Another friend points out to Caroline that Annie never really lied to her at any point. But Caroline cannot hear this either.

She attends a call in with Serena in which Serena says there was no identity theft. Annie was there on the cruise at Serena’s behest, but Caroline’s head is so far up her ass that this has no impact on her.

Annie has been beaten up and she’s almost dies and Caroline expects Annie to make things alright. She even wants to throw Annie into the kip while Annie is on saline and in the ship’s hospital.

And yet, Annie loves this woman.

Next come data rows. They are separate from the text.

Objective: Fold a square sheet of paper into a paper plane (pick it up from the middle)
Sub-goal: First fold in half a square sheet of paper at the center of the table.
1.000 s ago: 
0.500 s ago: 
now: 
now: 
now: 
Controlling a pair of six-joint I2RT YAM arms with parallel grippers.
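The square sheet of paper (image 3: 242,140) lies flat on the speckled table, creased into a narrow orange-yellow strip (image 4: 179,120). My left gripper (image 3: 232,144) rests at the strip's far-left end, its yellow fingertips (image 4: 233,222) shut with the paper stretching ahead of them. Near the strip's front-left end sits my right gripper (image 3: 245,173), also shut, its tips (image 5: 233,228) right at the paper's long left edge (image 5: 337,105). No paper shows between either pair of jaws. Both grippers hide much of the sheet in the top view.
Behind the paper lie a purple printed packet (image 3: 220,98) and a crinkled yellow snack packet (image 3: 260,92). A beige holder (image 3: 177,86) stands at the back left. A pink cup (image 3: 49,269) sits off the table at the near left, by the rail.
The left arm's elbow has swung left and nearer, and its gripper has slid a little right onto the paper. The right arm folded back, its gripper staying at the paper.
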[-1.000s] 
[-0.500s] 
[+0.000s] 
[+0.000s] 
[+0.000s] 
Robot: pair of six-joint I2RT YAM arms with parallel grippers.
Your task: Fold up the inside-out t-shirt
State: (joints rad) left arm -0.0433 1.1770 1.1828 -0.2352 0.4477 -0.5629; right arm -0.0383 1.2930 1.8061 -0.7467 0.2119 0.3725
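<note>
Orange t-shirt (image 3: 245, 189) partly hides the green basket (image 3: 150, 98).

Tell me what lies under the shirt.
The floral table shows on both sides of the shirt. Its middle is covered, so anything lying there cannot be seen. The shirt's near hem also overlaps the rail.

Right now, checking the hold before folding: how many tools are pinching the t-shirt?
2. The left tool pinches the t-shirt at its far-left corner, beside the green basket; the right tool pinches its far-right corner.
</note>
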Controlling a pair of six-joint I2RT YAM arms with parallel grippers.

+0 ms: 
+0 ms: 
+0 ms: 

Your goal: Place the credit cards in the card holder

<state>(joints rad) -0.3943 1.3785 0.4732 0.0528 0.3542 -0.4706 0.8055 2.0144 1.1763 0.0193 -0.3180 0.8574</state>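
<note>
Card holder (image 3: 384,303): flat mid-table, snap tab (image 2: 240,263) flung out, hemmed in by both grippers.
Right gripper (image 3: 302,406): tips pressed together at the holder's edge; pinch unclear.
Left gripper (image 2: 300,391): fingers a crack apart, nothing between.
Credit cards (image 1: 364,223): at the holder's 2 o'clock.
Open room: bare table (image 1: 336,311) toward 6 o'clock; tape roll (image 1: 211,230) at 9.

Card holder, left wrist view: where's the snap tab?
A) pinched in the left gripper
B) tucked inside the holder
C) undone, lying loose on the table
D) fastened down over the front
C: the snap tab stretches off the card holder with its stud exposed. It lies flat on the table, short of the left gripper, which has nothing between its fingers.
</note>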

Reaches out repeatedly. Begs to meet her. Goes to great lengths to spend time with her. Changes her whole life for her.

The second half of the book actually hurt us. This is so not love and definitely not romance. Annie has a lousy hand dealt to her by life and Caroline is just more lousy card she got.

Read this book if you want to – but don’t let it define love in any way for you.

We’d give this book an unequivocal five for Annie and a zero for Caroline.